- Theatrical release poster
- Directed by: Anton M. Leader
- Written by: John Briley
- Produced by: Ben Arbeid
- Starring: Ian Hendry; Alan Badel; Barbara Ferris; Alfred Burke;
- Cinematography: David Boulton
- Edited by: Ernest Walter
- Music by: Ron Goodwin
- Distributed by: Metro-Goldwyn-Mayer
- Release date: 29 January 1964 (U.S.);
- Running time: 90 minutes
- Country: United Kingdom
- Language: English
- Box office: $1,000,000 (US/ Canada)

= Children of the Damned =

1964 British film by Anton M. Leader

Children of the Damned is a 1964 British black-and-white science fiction horror film directed by Anton M. Leader, and starring Ian Hendry, Alan Badel, Barbara Ferris and Alfred Burke. It is a thematic sequel to Village of the Damned (1960) which concerns a group of children with similar psi-powers to those in the earlier film. The film enables an interpretation of the children as being a good and more pure form of human being, rather than evil and alien.

==Plot==
Six children are identified by a team of UNESCO researchers investigating child development. The children have extraordinary powers of intellect and are all able to complete a difficult brick puzzle in exactly the same amount of time.

British psychologist Tom Lewellyn and geneticist David Neville are interested in Paul, a London boy whose mother Diana clearly hates the child and insists she was never touched by a man. This is initially dismissed as hysteria and it is implied she has loose morals. But after a while, the two men realize that all six children were born without fathers and are also capable of telepathy.

The children, from various countries – China, India, Nigeria, the Soviet Union, the United States, and the United Kingdom – are brought to London for a collective study into their advanced intelligence; however, the children escape from their embassies and gather at an abandoned church in Southwark, London. They intermittently take mental control of Paul's aunt to help them survive in the derelict church. Meanwhile, the Army and Intelligence Service debate whether or not to destroy them. The children have demonstrated the capacity for telekinesis and construct a complex machine which uses sonic waves as a defensive weapon, which kills several government officials and soldiers. But the Army realizes that they only fight back when attacked. After psychologist Tom Lewellyn makes a passionate plea, asking the group to return to their respective embassies, the children obey and murder embassy and military officials before returning to the church.

Lewellyn urges the government to treat the children fairly; however, his team of scientists observe the difference between an ordinary human blood cell and the cells of one of the children, indicating that the children are non-human, and destined to become a threat to the human species.

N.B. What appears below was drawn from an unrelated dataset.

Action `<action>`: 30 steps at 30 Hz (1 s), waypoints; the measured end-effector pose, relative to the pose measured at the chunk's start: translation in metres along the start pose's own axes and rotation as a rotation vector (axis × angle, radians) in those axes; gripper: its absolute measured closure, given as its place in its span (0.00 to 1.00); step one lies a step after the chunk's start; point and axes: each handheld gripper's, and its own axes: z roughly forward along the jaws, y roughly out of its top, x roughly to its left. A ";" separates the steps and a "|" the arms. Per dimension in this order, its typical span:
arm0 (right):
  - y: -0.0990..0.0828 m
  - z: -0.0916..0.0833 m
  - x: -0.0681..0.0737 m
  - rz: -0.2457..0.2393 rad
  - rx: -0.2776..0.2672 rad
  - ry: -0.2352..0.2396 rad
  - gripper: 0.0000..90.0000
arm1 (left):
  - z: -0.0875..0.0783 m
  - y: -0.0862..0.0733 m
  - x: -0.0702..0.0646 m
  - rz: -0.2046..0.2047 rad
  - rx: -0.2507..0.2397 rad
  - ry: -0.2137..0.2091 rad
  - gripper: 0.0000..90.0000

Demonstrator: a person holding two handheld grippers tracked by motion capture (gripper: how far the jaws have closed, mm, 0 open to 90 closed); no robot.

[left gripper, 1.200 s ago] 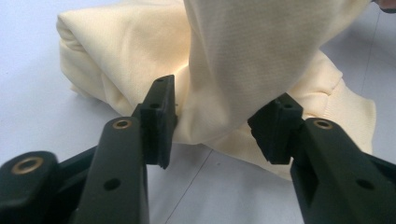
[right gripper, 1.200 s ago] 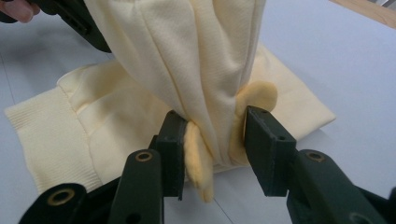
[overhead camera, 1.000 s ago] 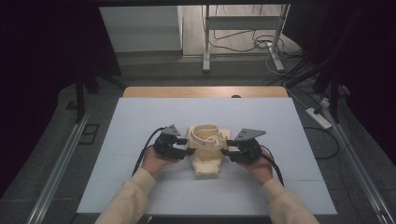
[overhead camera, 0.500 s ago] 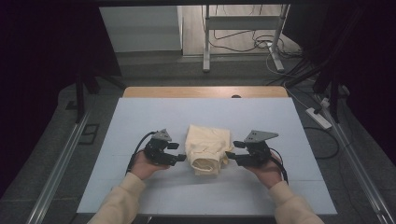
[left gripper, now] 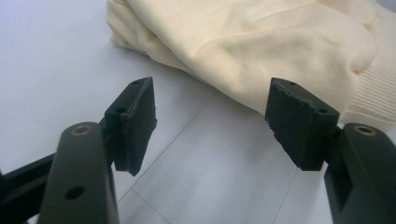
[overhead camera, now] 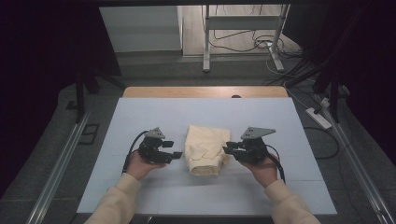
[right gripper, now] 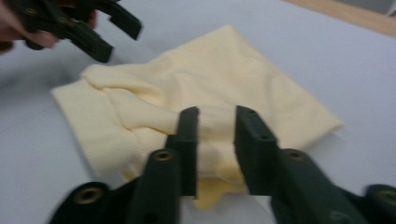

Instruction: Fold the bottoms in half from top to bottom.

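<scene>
The 2 forearms in pale sleeves come in from the bottom of the high view, each hand holding a black gripper low and roughly level, the 2 pointing inward at each other. The left gripper [overhead camera: 176, 154] has its jaws spread wide with nothing between the pads [left gripper: 136, 122], having just been opening. The right gripper [overhead camera: 226, 149] has just been closing, its jaws now standing a narrow gap apart, gripping nothing.

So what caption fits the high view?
Two hand-held grippers, left and right, flank a folded cream garment on a pale table.
</scene>
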 end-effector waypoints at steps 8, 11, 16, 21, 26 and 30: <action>0.014 0.015 0.023 -0.046 0.044 0.070 0.98 | 0.001 0.001 -0.001 0.006 -0.004 0.003 0.37; 0.016 0.020 0.030 -0.067 0.068 0.085 0.98 | 0.001 0.000 -0.001 0.005 -0.004 0.005 0.36; 0.001 0.034 0.033 -0.079 0.190 0.081 0.98 | 0.000 0.000 0.001 -0.003 -0.005 0.007 0.36; -0.011 0.042 0.029 -0.086 0.242 0.046 0.99 | 0.000 -0.002 0.002 -0.012 -0.008 0.011 0.35; -0.017 0.043 0.020 -0.040 0.231 0.030 0.99 | 0.001 -0.002 0.002 -0.009 -0.003 0.013 0.35; -0.019 0.042 0.020 -0.028 0.219 0.032 0.99 | 0.002 -0.001 0.001 -0.003 -0.002 0.013 0.35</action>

When authorities try to take control of the children, they are forced to protect themselves. As the situation escalates into a final showdown between the Army and the children, one of the scientists postulates that the judgment of the children being alien was incorrect, and that the children's cells are in fact human, advanced by a million years. Meanwhile, the children also imply they have arrived at the decision that their presence is incompatible with that of the comparatively primitive humans around them, and therefore they intend to lower their defences and sacrifice themselves. The military commander recognizes a mistake has been made, and aborts the attack command; however, the command is triggered accidentally by a screwdriver – one of the simplest of human tools. The church is destroyed, and the children are killed.

==Production==
The film was made by MGM's British production arm.

==Critical reception==
The Monthly Film Bulletin wrote: "Like most sequels, Children of the Damned is struggling to keep pace with a success. Its good ideas, such as they are, mostly come from Village of the Damned, although there is a vulgarisation in the way the children's eyes are made to glow like torch-bulbs when they are exercising their murderous talents. The last sequence introduces a highly moral note – on earth the children have been taught only violence, which they now decline to use – and the film ends on a glumly pointed close-up of the screwdriver whose accidental fall launched the fatal bombardment. This might be more telling if the ground had been better prepared, but the film allows too many of its ideas to go off half-cocked, and largely wastes the well-chosen setting of the derelict church. Anton Leader's direction, serviceable enough in a TV fashion, pulls off tolerably effective moments when the mother of one of the boys walks straight into an oncoming car, and when a policeman is made to turn his gun on his colleague."

Howard Thompson in The New York Times wrote: "a dull, pretentious successor to that marvelous little chiller of several seasons ago, Village of the Damned. What a comedown."

On Rotten Tomatoes, the film holds an approval rating of 73% based on 11 reviews, with a weighted average rating of 5.5/10. Time Out called the sequel a "fairly intriguing and atmospheric exercise in science fiction."

==Legacy==
The British heavy metal band Iron Maiden based their song "Children of the Damned", from their 1982 album The Number of the Beast, on this movie and on Village of the Damned.